WHAT THIS TASK INVOLVES: Line by line, transcribe the listing below without omission.

MATERIAL PROVIDED:
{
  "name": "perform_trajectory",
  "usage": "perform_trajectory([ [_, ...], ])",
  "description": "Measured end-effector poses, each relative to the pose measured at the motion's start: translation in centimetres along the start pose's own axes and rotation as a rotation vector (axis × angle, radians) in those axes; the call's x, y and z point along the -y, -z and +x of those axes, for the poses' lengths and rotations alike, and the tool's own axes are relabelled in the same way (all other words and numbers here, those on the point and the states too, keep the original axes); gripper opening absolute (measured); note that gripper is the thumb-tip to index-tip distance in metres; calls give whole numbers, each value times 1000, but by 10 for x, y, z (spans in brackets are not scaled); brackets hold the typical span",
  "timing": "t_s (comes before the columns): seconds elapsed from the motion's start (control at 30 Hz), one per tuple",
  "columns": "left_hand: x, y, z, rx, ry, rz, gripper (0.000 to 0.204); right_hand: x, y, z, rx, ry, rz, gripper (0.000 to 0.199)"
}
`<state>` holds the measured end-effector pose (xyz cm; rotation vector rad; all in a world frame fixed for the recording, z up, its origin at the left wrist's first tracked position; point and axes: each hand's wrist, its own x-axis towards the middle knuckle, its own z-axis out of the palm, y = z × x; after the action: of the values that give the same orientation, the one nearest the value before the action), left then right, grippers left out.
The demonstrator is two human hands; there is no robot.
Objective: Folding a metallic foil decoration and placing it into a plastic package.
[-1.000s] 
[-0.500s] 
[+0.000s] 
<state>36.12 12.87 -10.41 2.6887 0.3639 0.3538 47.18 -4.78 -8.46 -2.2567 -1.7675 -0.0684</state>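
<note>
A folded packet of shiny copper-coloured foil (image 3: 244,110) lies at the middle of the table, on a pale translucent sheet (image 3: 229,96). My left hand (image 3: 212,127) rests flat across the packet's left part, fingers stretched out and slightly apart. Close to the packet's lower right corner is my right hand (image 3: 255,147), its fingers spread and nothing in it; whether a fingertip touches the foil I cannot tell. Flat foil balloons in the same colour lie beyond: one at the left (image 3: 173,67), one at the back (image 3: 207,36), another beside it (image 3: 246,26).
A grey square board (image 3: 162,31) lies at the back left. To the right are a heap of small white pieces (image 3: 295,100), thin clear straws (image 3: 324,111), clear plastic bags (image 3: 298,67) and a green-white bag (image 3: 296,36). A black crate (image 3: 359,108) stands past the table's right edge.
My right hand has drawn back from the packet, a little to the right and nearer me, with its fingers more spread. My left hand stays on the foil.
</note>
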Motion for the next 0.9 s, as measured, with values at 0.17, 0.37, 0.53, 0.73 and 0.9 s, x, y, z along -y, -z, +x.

SOLUTION FOR THIS PROBLEM:
{
  "name": "perform_trajectory",
  "usage": "perform_trajectory([ [_, ...], ])",
  "description": "Measured end-effector poses, each relative to the pose measured at the motion's start: translation in centimetres along the start pose's own axes and rotation as a rotation vector (axis × angle, radians) in those axes; the call's x, y and z point along the -y, -z and +x of those axes, for the poses' lengths and rotations alike, and the tool's own axes are relabelled in the same way (all other words and numbers here, those on the point and the states too, keep the original axes); gripper opening absolute (measured); note that gripper is the thumb-tip to index-tip distance in metres; calls give whole numbers, each value times 1000, but by 10 for x, y, z (spans in brackets are not scaled); brackets hold the typical span",
  "timing": "t_s (comes before the columns): seconds elapsed from the motion's start (control at 30 Hz), one per tuple",
  "columns": "left_hand: x, y, z, rx, ry, rz, gripper (0.000 to 0.204); right_hand: x, y, z, rx, ry, rz, gripper (0.000 to 0.199)"
}
`<state>` holds the measured end-effector pose (xyz cm; rotation vector rad; all in a world frame fixed for the recording, z up, its origin at the left wrist's first tracked position; point and axes: each hand's wrist, its own x-axis towards the middle knuckle, its own z-axis out of the palm, y = z × x; after the action: of the values that give the same orientation, the one nearest the value before the action), left then right, grippers left out.
The demonstrator is two human hands; there is no robot.
Objective: Folding a metallic foil decoration and placing it into a plastic package.
[-1.000s] 
[-0.500s] 
[+0.000s] 
<state>36.12 12.87 -10.41 2.6887 0.3639 0.3538 47.18 -4.78 -8.46 -2.2567 -1.7675 -0.0684</state>
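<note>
A folded packet of shiny copper-coloured foil (image 3: 244,110) lies at the middle of the table, on a pale translucent sheet (image 3: 229,96). My left hand (image 3: 212,127) rests flat across the packet's left part, fingers stretched out and slightly apart. Close to the packet's lower right corner is my right hand (image 3: 255,147), its fingers spread and nothing in it; whether a fingertip touches the foil I cannot tell. Flat foil balloons in the same colour lie beyond: one at the left (image 3: 173,67), one at the back (image 3: 207,36), another beside it (image 3: 246,26).
A grey square board (image 3: 162,31) lies at the back left. To the right are a heap of small white pieces (image 3: 295,100), thin clear straws (image 3: 324,111), clear plastic bags (image 3: 298,67) and a green-white bag (image 3: 296,36). A black crate (image 3: 359,108) stands past the table's right edge.
My right hand has drawn back from the packet, a little to the right and nearer me, with its fingers more spread. My left hand stays on the foil.
</note>
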Motion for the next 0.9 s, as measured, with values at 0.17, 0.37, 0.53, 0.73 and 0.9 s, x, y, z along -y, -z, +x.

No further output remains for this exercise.